═════ DATA FOR REVIEW ═════

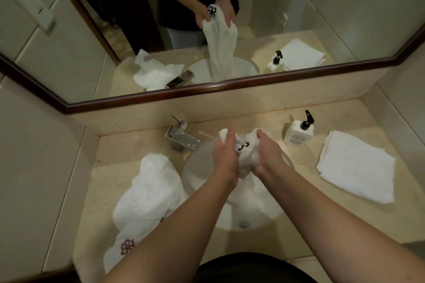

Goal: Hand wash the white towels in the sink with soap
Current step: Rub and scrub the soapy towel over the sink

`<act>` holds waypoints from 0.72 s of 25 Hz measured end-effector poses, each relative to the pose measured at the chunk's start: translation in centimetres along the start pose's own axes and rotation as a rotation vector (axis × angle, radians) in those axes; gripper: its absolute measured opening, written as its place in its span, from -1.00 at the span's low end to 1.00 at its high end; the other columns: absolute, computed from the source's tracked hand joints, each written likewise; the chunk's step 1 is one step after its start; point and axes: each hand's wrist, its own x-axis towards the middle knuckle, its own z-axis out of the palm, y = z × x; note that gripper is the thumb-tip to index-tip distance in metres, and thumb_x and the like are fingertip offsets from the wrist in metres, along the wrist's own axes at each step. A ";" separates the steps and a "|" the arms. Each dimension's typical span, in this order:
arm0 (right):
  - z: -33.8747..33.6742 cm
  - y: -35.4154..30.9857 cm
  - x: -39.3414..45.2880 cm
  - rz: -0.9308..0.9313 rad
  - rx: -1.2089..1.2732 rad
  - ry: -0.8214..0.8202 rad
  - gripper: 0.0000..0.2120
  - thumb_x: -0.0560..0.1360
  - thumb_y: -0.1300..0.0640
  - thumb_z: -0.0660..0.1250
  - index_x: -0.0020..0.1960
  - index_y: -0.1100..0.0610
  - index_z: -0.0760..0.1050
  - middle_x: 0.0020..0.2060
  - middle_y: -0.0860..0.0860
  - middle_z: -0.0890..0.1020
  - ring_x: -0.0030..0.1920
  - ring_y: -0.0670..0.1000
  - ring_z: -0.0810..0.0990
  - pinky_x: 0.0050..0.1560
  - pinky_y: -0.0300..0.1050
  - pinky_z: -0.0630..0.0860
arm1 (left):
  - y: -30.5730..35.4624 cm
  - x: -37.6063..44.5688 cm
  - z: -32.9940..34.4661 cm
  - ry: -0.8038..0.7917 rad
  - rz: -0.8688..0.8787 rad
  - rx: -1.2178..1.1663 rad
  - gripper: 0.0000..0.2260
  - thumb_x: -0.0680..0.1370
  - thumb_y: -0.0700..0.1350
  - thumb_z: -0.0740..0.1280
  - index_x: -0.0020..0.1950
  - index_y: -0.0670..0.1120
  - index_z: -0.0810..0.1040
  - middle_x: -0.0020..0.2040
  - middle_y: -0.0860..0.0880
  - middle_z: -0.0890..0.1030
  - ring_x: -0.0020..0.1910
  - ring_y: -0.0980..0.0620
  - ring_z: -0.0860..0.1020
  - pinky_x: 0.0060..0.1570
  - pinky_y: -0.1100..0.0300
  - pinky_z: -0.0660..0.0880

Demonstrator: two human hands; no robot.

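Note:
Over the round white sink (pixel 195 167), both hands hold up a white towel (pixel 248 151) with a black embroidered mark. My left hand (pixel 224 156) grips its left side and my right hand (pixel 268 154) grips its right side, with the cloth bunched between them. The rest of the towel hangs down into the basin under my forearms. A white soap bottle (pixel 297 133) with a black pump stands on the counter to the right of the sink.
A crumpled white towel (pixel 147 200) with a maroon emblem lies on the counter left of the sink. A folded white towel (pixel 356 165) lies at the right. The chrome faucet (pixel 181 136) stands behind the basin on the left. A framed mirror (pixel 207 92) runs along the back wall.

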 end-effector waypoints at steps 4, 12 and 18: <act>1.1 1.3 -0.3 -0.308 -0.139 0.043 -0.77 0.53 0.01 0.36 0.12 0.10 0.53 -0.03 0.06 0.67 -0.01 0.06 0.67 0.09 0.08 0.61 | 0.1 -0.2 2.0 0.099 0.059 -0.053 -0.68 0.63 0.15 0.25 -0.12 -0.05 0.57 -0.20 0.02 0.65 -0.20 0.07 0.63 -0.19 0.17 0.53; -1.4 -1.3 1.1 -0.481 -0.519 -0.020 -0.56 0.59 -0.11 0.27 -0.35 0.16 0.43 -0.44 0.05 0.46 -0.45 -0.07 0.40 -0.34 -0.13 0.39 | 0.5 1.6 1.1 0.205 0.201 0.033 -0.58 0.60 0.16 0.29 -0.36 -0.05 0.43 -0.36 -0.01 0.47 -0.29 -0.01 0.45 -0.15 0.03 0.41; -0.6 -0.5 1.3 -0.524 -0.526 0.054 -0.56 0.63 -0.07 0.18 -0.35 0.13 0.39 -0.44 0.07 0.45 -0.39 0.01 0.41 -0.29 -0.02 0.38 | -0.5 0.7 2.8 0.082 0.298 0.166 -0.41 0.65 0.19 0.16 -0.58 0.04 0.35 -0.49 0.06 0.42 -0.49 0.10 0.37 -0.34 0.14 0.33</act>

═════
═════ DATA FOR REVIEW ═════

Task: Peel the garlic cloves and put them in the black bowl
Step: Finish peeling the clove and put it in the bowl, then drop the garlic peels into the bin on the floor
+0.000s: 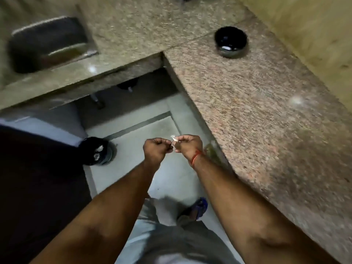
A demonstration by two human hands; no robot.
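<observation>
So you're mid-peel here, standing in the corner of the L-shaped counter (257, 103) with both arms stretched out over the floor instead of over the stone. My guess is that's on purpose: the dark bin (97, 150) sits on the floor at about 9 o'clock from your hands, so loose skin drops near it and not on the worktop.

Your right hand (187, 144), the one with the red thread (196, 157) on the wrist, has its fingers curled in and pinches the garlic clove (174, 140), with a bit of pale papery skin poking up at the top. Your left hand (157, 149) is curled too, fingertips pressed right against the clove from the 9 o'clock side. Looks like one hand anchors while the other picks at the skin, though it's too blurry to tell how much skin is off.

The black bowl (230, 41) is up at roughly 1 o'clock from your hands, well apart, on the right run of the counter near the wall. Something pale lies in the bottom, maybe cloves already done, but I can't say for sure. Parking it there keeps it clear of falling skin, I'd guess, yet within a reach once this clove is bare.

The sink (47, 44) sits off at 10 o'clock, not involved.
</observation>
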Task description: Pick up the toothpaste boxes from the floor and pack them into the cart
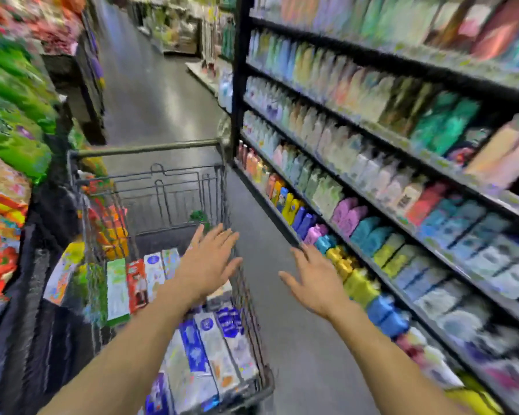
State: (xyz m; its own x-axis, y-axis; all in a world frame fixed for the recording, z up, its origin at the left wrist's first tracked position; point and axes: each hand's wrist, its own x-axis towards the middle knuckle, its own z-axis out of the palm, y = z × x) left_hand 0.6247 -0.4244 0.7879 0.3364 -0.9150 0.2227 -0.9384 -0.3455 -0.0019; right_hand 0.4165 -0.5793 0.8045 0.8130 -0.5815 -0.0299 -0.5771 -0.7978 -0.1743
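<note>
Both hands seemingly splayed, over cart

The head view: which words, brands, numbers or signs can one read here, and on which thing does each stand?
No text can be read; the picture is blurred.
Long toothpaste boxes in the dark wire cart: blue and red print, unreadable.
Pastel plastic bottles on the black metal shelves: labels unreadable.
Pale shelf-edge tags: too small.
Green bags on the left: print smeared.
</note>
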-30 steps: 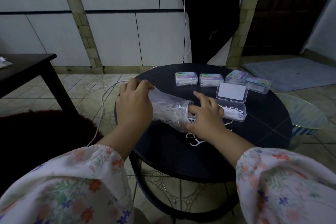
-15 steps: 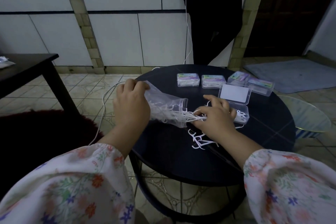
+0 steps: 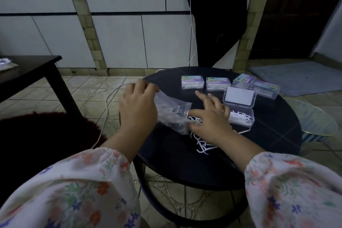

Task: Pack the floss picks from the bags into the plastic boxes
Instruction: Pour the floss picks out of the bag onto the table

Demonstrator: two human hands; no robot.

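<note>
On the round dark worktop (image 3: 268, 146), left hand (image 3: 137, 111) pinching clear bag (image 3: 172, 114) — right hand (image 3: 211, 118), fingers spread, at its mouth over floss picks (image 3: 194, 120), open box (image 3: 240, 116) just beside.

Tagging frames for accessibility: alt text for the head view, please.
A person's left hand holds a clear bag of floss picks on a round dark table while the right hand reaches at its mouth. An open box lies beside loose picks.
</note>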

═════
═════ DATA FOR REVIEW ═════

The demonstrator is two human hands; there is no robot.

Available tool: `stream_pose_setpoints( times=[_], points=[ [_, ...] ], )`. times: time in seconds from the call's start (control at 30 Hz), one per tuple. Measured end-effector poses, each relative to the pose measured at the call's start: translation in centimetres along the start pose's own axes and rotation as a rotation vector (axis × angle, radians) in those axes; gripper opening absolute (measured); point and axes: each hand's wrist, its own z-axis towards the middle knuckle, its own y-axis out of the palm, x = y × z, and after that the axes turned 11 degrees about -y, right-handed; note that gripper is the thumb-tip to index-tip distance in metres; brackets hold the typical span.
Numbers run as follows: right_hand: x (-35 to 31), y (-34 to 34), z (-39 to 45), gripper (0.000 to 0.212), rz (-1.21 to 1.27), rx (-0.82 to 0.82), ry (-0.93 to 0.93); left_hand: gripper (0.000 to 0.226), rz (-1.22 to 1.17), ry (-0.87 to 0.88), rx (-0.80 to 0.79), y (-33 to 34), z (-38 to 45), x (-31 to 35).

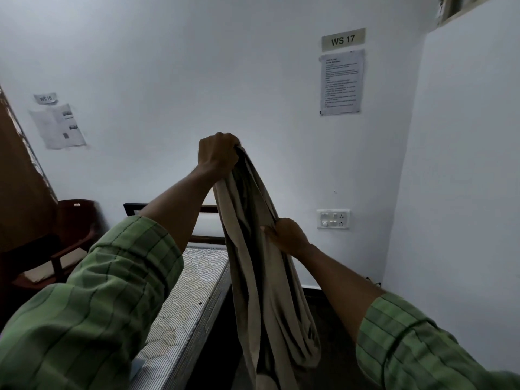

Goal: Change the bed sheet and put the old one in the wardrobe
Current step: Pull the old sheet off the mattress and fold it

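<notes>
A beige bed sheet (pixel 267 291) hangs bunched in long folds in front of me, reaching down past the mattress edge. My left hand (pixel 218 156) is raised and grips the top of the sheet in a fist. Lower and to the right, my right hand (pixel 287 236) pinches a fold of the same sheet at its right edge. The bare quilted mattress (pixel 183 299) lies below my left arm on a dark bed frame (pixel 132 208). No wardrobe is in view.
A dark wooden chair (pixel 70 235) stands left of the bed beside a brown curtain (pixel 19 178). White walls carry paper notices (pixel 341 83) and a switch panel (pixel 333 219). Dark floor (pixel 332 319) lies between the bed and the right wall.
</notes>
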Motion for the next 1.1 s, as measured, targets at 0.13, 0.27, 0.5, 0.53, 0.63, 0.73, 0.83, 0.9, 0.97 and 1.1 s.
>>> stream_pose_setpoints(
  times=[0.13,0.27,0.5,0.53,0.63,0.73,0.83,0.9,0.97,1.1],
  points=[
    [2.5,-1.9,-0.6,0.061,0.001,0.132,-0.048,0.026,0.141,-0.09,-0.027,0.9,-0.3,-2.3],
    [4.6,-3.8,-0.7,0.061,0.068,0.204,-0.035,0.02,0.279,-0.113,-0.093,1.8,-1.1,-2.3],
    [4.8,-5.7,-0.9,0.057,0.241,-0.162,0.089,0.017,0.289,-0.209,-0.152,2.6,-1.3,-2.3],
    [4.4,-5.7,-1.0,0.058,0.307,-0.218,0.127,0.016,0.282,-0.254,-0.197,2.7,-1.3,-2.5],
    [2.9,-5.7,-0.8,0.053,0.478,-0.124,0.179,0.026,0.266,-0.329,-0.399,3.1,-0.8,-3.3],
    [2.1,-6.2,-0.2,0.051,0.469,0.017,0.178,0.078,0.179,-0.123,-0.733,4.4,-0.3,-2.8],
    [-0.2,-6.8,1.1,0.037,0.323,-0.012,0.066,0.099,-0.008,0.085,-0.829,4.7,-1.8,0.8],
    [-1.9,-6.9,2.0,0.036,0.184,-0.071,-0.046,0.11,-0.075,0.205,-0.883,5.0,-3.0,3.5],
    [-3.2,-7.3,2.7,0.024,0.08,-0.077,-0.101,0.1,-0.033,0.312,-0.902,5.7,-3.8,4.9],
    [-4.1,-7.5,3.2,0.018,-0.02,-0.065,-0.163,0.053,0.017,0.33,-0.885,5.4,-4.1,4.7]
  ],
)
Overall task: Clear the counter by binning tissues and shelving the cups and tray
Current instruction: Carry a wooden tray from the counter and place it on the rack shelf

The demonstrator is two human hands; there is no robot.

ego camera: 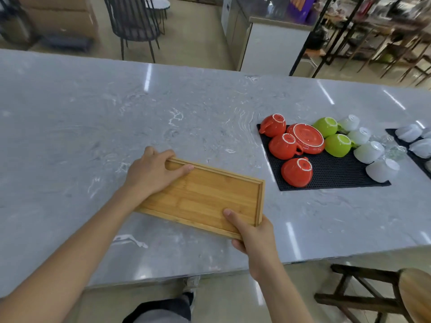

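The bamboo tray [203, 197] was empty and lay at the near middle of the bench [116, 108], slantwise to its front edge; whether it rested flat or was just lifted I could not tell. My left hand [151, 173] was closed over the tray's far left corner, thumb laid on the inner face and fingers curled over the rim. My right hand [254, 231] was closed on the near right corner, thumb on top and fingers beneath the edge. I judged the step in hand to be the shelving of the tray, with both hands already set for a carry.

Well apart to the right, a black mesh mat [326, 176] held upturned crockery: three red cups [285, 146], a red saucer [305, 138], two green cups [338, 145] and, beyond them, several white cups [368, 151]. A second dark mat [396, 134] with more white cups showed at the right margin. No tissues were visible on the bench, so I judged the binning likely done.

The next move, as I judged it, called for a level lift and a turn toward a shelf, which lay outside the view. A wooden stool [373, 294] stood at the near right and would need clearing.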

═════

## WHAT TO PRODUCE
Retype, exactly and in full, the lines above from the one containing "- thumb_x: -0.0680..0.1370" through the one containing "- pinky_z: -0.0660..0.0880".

## EXERCISE ANSWER
  - thumb_x: -0.0680..0.1370
  - thumb_y: -0.0700..0.1350
  - thumb_z: -0.0740..0.1280
  - index_x: -0.0020..0.1950
  - index_y: -0.0670..0.1120
  - index_z: -0.0810..0.1040
  - middle_x: -0.0020..0.2040
  - middle_y: -0.0860..0.0880
  - middle_z: -0.0890..0.1030
  - ring_x: -0.0020..0.1910
  - ring_y: -0.0980..0.0620
  - ring_z: -0.0860..0.1020
  - pinky_x: 0.0060..0.1570
  - pinky_y: -0.1100..0.0300
  - pinky_z: -0.0660..0.0880

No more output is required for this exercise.